# [Work item]
Locate all lines in the data below that hold "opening" and show them.

# [Data for this exercise]
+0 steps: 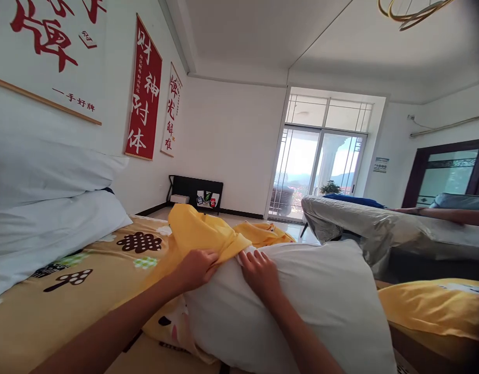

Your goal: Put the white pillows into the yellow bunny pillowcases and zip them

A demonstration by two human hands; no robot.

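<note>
The left hand [198, 269] grips the yellow cover [202, 228] at its edge. The right hand [260, 272] grasps the white pillow [320, 291] at the corner, where cover and pillow meet. The pillow lies before the person, right of the patterned sheet [107, 280]. The edge is best kept gathered and the corner straight. Count: one pillow and one cover in hand; two stacked pillows [68, 228]; one yellow cushion [437, 306]; three scrolls [146, 122].
</note>
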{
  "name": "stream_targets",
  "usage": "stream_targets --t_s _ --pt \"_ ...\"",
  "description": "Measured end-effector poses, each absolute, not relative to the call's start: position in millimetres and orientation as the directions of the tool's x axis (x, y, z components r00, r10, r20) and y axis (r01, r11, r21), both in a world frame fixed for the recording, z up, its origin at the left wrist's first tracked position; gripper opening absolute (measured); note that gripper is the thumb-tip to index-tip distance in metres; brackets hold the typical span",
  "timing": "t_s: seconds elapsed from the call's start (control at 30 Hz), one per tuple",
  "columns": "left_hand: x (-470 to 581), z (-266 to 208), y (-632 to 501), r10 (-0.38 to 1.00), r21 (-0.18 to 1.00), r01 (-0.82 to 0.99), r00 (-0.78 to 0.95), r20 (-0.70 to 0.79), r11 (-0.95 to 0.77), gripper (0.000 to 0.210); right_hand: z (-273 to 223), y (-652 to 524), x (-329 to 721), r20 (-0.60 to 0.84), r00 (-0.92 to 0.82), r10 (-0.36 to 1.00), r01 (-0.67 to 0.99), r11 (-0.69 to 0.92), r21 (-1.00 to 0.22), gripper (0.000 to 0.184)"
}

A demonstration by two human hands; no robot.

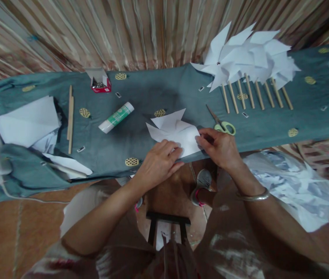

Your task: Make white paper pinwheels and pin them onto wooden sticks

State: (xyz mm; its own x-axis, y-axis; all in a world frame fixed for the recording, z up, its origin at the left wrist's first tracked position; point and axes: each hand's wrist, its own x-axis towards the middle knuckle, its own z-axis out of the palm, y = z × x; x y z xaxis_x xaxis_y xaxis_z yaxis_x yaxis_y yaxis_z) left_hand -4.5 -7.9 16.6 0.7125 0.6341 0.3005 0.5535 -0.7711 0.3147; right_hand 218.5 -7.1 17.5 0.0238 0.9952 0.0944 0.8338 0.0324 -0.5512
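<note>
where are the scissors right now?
Head view, right of centre: the scissors lie on the cloth just beyond the right hand, nearer than the pinwheel sticks.

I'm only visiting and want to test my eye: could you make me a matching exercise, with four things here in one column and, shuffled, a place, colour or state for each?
Things:
1. scissors
2. glue stick
3. small box
4. folded paper

Descriptions:
A. touched by the left hand and the right hand
B. red, with its lid open
C. lying just beyond the right hand
D. white with a green band

Pairs: 1-C; 2-D; 3-B; 4-A
</note>
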Motion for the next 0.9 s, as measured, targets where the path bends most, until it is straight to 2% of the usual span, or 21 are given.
stream_targets --t_s 0.17,0.33,0.4,0.5,0.67,0.8,0.9 --pt "2.5 7.2 -9.7 0.647 0.314 0.576 0.731 0.216 -0.755 0.014 15.1 -4.6 223.1 0.121 0.012 0.993 0.833 0.057 -0.550 0.019" --pt "-1.5 4.9 -11.1 0.654 0.327 0.574 0.714 0.249 -0.751 0.020 14.5 -4.6 234.5 0.165 0.036 0.986 0.820 0.065 -0.569 0.025" --pt "-3.3 4.9 -12.3 0.652 0.333 0.566 0.706 0.277 -0.754 0.021 16.3 -6.1 240.3 0.195 0.030 0.980 0.789 0.097 -0.607 0.028" --pt "-5.4 6.4 -14.2 0.639 0.338 0.547 0.707 0.303 -0.766 0.021 19.7 -9.9 245.2 0.217 -0.083 0.973 0.682 0.214 -0.699 0.030" --pt "-7.1 10.2 -17.0 0.631 0.352 0.534 0.722 0.283 -0.769 0.023 22.1 -16.9 236.8 0.175 -0.215 0.961 0.587 0.271 -0.763 0.017" --pt "-7.6 10.5 -18.3 0.633 0.367 0.531 0.726 0.269 -0.764 0.021 18.1 -17.1 227.8 0.142 -0.218 0.966 0.557 0.243 -0.794 0.011" --pt "-7.2 9.6 -18.6 0.634 0.384 0.525 0.727 0.263 -0.760 0.020 12.9 -16.3 220.6 0.171 -0.195 0.966 0.590 0.255 -0.766 0.011"
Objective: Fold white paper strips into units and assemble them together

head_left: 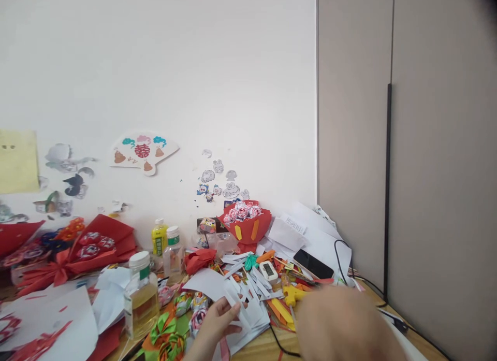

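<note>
My left hand [221, 319] is closed, with thumb and fingers pinching a piece of white paper [234, 294] above a pile of paper scraps. My right hand [345, 325] looms large and blurred close to the camera, its fingers not readable. Beside it lies a yellow glue gun [292, 294], partly covered by that hand. Just left of my left hand are paper flowers [199, 317] with red-and-white petals and green-and-orange folded paper [165, 332].
A red paper bouquet [248, 227] stands against the wall. A phone [313, 264] and a small white digital display [268, 272] lie among scraps. Bottles [142, 299] stand at left, near another red bouquet [97, 244]. A black cable [277, 339] crosses the wooden table.
</note>
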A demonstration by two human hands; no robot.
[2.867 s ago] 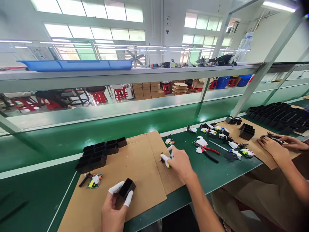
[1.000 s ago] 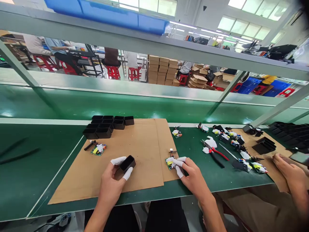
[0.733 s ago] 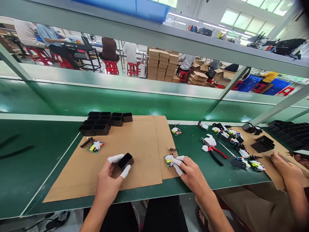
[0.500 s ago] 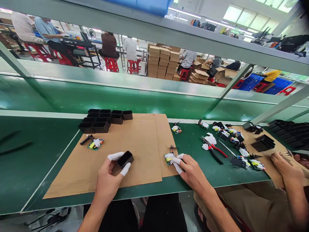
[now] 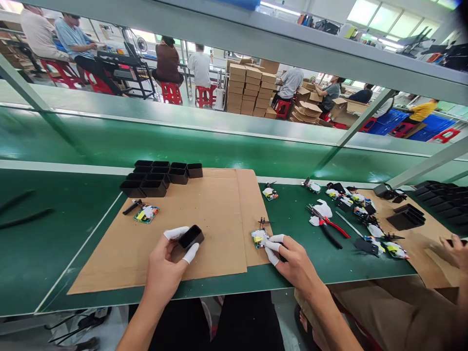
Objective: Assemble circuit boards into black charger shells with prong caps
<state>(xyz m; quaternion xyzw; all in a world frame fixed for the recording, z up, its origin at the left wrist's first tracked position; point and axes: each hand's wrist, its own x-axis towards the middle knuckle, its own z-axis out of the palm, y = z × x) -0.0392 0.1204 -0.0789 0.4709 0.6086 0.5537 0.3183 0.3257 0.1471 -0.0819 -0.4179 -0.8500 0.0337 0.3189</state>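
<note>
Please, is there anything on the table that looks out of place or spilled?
The right side looks untidy: the pliers lie across white scraps, with circuit boards scattered nearby, while the black boxes at left stand in rows. I see no clear spill.

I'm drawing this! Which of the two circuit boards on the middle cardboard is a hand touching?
The right board: the right hand has its fingertips on it. The left board, near the black boxes, has no hand on it.

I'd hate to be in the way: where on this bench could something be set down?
Open cardboard lies between the black cases and right hand; bare green tabletop between the dark strips and cardboard. It is crowded right of the pliers, among circuit boards.
</note>
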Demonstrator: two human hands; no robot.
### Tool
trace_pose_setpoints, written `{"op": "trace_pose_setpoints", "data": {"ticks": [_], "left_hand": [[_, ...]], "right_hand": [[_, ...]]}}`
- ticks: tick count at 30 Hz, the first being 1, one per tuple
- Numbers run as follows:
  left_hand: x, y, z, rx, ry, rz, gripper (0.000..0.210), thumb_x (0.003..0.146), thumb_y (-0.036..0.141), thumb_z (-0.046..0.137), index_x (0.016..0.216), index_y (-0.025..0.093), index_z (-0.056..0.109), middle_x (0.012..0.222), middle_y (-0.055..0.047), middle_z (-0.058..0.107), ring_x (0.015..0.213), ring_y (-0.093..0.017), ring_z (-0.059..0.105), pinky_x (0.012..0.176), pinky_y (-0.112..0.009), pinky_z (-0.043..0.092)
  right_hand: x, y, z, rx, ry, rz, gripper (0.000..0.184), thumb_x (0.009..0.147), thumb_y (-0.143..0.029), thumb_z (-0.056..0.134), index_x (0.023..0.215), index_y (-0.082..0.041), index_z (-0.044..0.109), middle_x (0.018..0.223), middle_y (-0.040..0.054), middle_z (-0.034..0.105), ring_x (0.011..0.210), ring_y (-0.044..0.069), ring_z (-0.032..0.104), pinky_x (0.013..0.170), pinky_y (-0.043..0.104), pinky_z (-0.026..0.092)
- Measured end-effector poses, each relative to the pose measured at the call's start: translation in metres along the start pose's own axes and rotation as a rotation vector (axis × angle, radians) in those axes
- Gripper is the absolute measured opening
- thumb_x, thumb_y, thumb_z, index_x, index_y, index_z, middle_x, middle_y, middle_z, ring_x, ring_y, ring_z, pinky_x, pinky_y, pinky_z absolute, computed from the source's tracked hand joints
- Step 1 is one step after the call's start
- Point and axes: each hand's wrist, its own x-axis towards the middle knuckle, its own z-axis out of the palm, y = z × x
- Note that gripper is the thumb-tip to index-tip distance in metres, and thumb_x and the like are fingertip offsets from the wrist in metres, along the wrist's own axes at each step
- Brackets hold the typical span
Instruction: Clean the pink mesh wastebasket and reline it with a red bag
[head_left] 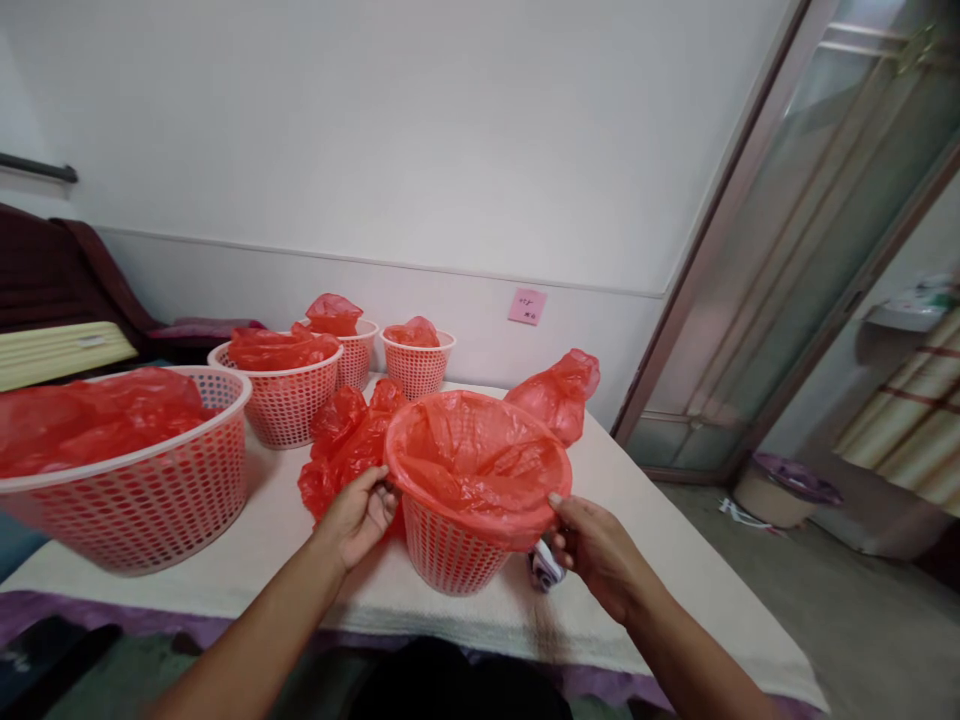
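A perforated plastic basket point(455, 555) stands upright in front of me, lined with a thin red plastic bag point(480, 445) that is folded out over its rim. My left hand point(366, 515) pinches the bag's edge at the left side of the rim. At the right side my right hand point(596, 545) grips the bag's edge between thumb and fingers. Crumpled red plastic bags point(349, 445) lie just left of the basket, and a bunched red bag point(562, 395) sits behind it to the right. Beside my right hand is a small white and dark patterned item point(545, 567), partly hidden.
A large basket point(172, 510) with red plastic in it stands at the left. Behind it are more baskets point(292, 405) holding red bags. All rest on a cloth-covered table point(675, 580). A bin point(780, 495) stands on the floor at right, near a glass door point(750, 250).
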Motion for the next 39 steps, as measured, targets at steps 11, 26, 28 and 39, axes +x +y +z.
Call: {"op": "trace_pose_setpoints", "data": {"ticks": [11, 26, 28, 39], "left_hand": [[0.004, -0.022, -0.021, -0.039, 0.055, -0.029, 0.022, 0.092, 0.003, 0.043, 0.078, 0.012, 0.056, 0.061, -0.001, 0.064, 0.048, -0.006, 0.061, 0.052, -0.015, 0.056], [-0.051, -0.022, 0.005, 0.385, -0.12, 0.12, 0.023, 0.084, 0.033, 0.065, 0.074, 0.013, 0.057, 0.067, -0.004, 0.062, 0.055, -0.011, 0.06, 0.048, -0.02, 0.052], [-0.046, -0.024, 0.011, 0.369, -0.122, 0.092, 0.019, 0.087, 0.026, 0.061, 0.073, 0.013, 0.057, 0.065, -0.004, 0.062, 0.053, -0.011, 0.061, 0.049, -0.019, 0.053], [-0.044, -0.032, 0.012, 0.28, -0.18, 0.118, 0.012, 0.081, 0.021, 0.066, 0.076, 0.014, 0.058, 0.067, -0.003, 0.065, 0.058, -0.012, 0.063, 0.06, -0.026, 0.059]], "right_hand": [[0.008, 0.015, -0.004, 0.3, -0.066, -0.034, 0.022, 0.075, -0.031, 0.075, 0.073, -0.018, 0.057, 0.056, -0.0039, 0.059, 0.047, 0.006, 0.052, 0.046, 0.016, 0.043], [-0.006, 0.021, 0.006, 0.293, -0.056, -0.071, 0.029, 0.07, -0.037, 0.079, 0.071, -0.019, 0.057, 0.055, -0.0051, 0.058, 0.046, 0.006, 0.05, 0.045, 0.018, 0.042], [-0.002, 0.018, 0.009, 0.272, -0.045, -0.086, 0.03, 0.068, -0.038, 0.08, 0.071, -0.018, 0.058, 0.055, -0.0048, 0.057, 0.046, 0.007, 0.049, 0.046, 0.019, 0.043], [-0.021, 0.05, -0.015, -0.104, 0.0, -0.196, 0.036, 0.077, -0.053, 0.068, 0.069, -0.019, 0.058, 0.061, -0.001, 0.059, 0.053, 0.01, 0.05, 0.049, 0.022, 0.037]]}}
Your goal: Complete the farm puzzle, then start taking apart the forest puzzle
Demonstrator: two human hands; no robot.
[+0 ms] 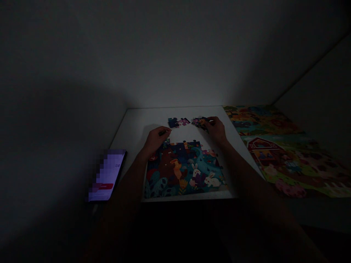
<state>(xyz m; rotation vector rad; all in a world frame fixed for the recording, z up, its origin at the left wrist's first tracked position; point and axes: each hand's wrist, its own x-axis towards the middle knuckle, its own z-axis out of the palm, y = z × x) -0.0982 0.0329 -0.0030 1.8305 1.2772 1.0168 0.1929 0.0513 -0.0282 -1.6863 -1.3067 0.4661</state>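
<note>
While pinching a piece [163, 132] in left hand [155, 140], touches loose pieces [196, 122] beyond the puzzle [189, 164] with right hand [217, 130], cannot tell if clamped

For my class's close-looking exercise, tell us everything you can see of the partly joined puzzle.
The puzzle lies flat at the near side of the white table. It looks like printed card: a brown animal at left, two white rabbits lower right, an orange animal between, amid teal and dark blue. Its near edge is straight; its far edge is uneven, with tabs showing. The left hand is by its far left corner; contact is unclear.
</note>
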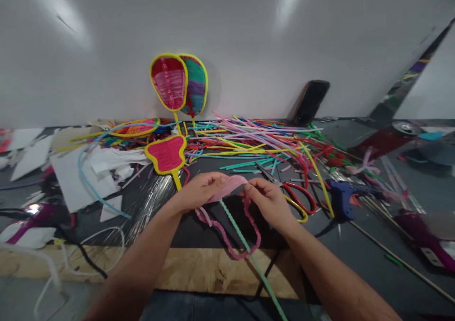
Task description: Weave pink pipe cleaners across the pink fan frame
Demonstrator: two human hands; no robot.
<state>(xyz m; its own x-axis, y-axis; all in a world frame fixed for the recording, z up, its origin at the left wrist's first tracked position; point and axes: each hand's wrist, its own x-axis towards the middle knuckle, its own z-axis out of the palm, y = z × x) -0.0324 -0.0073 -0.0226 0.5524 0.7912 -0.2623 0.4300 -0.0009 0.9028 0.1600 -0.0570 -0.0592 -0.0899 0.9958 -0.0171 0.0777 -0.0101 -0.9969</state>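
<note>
My left hand (202,191) grips the left end of a pale pink pipe-cleaner fan (231,184), thumb laid over its face. A twisted mint-green stem (236,226) runs down from the fan toward my lap. At the fan's right corner, the thumb and fingers of my right hand (268,200) pinch a twisted pink pipe cleaner (227,240). That strand hangs in a loose loop below both hands and passes by the stem. Just beyond my left hand lies a finished-looking hot-pink fan (166,154) with a yellow edge.
Two yellow-edged fans (169,84) lean against the wall. Loose pipe cleaners (249,138) spread across the table's back. Red-handled scissors (302,195), a blue glue gun (341,200) and a purple hot tool (423,236) lie right. Another purple tool (31,221) and cords are left; a phone (313,102) stands behind.
</note>
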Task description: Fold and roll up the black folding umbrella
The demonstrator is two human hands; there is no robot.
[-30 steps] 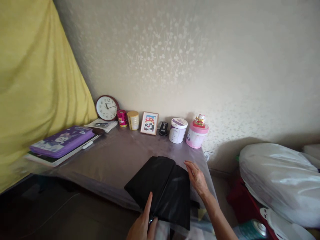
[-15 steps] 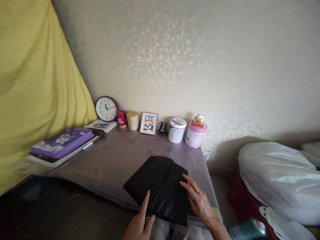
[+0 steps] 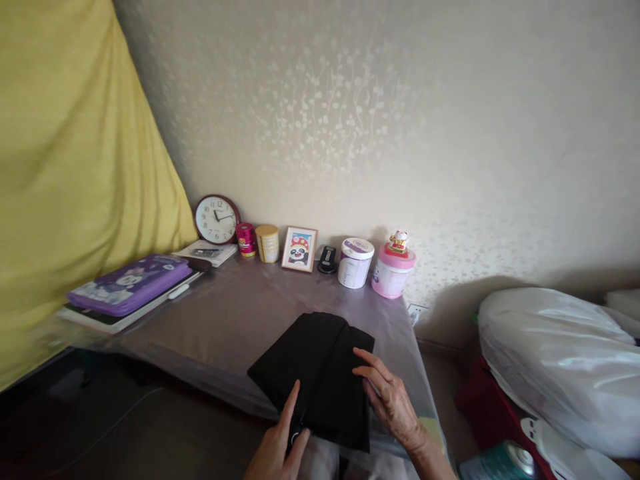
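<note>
A black folding umbrella (image 3: 305, 360), its canopy collapsed into loose flat panels, spreads over the front edge of the table. My left hand (image 3: 280, 440) is closed around its lower end, where a dark handle with a small pale ring shows between thumb and index finger. That index finger points up along the fabric. My right hand (image 3: 387, 397) lies on the right-hand panel, fingers stretched out and slightly apart, the thumb near the panel's side edge. The umbrella's shaft is hidden under the cloth.
The table (image 3: 225, 307) has a clear plastic cover. Along the wall stand a clock (image 3: 217, 220), a framed panda picture (image 3: 299, 249), a white tub (image 3: 355, 264) and a pink tub (image 3: 393, 273). A purple case (image 3: 130, 283) lies left; a white plastic bag (image 3: 560, 360) bulges at right.
My right hand has slid a little left across the panel, and its right edge has moved inward. My left hand keeps its hold. The view has shifted slightly.
</note>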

# [Answer below]
  "description": "Measured end-effector poses, each absolute, not relative to the call's start: position in millimetres and orientation as the directions of the tool's x axis (x, y, z components r00, r10, r20) and y axis (r01, r11, r21), both in a world frame fixed for the recording, z up, its origin at the left wrist's first tracked position; gripper opening absolute (measured); note that gripper is the thumb-tip to index-tip distance in metres; brackets hold the typical span",
- Gripper is the absolute measured opening

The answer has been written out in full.